The theme of this year’s sugar crush is quality over quantity, with crops greatly affected by the drought at the start of the year, but sugar content still remaining high.
Canegrowers Maryborough manager Cameron Waterson said the crush was still estimated to reach just 600,000 tonnes at the Maryborough mill this season, but the positive side was that there was higher than expected sugar content, which is currently about 14%.
Nikenbah cane farmer Ashley Petersen knows all too well how the devastating dry spell has impacted on the crops.
Mr Peterson said his sugar cane crop definitely showed two very different stories.
About a third of his crop is irrigated while the rest is dry and dependent on rainfall.
He said the irrigated crop was much higher quality than the dry crop, which had been severely affected by the drought.
He said the sugar content results were good news for farmers.
“That’s one positive.”
Mr Petersen said if it wasn’t for the influx of rain from ex-tropical cyclone Debbie earlier in the year, cane farmers would have been left in a much worse position.
Mr Waterson said the region was currently about a third of the way through the crush.
The harvest is down about 20% from last year’s total crush of 791,000t, and even further from 2015’s crush of 861,000t.
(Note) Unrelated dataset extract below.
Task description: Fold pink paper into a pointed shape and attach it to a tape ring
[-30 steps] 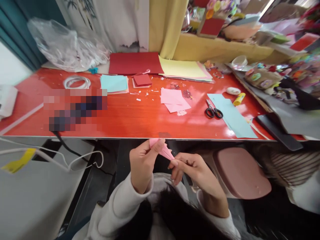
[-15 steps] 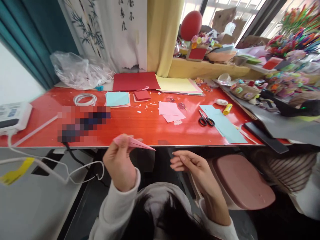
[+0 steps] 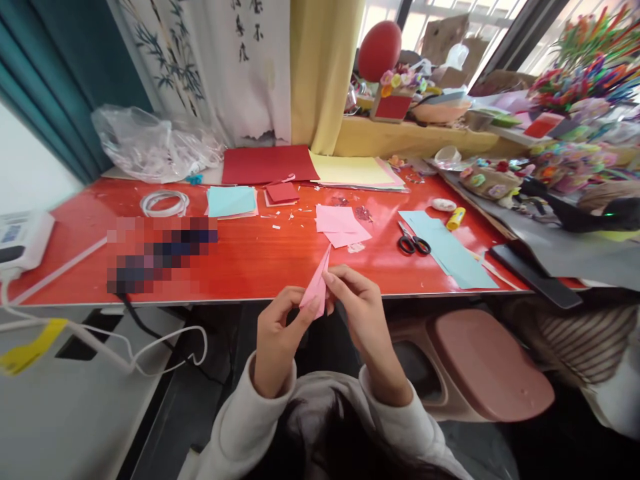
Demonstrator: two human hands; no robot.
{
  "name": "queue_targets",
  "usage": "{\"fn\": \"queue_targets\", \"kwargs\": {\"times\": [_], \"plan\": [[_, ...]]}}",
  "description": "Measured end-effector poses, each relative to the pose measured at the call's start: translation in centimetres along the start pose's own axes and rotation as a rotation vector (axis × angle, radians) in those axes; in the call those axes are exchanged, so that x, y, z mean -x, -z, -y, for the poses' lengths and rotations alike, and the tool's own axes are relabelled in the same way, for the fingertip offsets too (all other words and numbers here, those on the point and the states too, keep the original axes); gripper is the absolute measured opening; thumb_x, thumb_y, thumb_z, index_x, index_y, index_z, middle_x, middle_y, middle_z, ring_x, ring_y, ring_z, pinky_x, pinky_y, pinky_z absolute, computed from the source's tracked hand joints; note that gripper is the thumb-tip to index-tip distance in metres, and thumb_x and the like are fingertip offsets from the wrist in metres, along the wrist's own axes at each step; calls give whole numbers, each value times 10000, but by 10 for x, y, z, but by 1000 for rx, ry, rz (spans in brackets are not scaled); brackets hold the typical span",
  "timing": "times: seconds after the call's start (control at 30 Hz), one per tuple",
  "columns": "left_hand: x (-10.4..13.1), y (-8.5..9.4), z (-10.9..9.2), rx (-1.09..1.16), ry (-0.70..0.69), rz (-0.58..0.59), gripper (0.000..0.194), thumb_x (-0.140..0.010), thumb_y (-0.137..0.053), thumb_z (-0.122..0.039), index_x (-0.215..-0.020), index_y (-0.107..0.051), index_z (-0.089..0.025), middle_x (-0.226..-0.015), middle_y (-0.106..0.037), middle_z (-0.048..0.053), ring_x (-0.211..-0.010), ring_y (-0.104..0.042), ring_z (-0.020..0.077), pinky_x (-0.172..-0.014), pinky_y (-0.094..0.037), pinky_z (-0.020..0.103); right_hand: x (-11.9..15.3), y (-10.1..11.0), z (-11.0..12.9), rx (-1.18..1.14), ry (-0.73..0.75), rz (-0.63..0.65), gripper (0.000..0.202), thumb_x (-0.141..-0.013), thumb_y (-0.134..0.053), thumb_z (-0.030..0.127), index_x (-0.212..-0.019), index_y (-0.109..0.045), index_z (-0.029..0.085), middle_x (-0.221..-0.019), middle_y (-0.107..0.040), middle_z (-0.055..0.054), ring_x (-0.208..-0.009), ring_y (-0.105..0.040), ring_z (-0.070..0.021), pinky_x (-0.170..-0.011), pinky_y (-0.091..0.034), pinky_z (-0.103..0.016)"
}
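The left hand [image 3: 283, 327] grasps the lower left side of the folded pink paper [image 3: 317, 287] between thumb and fingers. The right hand [image 3: 361, 313] pinches the same paper's right edge with thumb and fingertips, just beside the left hand. The folded paper is between the two hands at the table's near edge, its narrow tip pointing away from them. Beyond the right hand lie loose pink sheets [image 3: 340, 225] on the red table [image 3: 260, 257]. Farther to the right of that hand are scissors with black handles [image 3: 414, 243], touching a long light blue paper [image 3: 450, 257], and a yellow tube [image 3: 456, 219]. Beyond the left hand, slightly to its left, sits a stack of light blue squares [image 3: 231, 202]. Farthest from both hands, large dark red sheets [image 3: 270, 165] lie beside pale yellow sheets [image 3: 350, 171].
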State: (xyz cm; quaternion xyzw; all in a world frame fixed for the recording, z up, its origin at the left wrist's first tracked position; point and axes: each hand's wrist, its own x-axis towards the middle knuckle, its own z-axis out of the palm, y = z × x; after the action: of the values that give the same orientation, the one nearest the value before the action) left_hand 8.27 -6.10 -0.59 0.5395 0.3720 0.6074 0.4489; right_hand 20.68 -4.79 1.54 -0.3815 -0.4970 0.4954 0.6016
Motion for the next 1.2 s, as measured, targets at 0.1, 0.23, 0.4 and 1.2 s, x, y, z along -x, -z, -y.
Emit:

He said increasing offstream water storage and better irrigation schemes were needed to ensure that crops got the water they needed to thrive.
Granville cane farmer Norm Muller said the region was experiencing good weather for the crush, but more rain would be needed soon ahead of planting next year’s crop.
“It’s good harvesting conditions,” he said.
But without rainfall, there was no point in planting a crop just to lose it, Mr Muller said.
Bidwill cane farmer Allan Birt agreed, saying that properties that did not have irrigation would soon need good rain.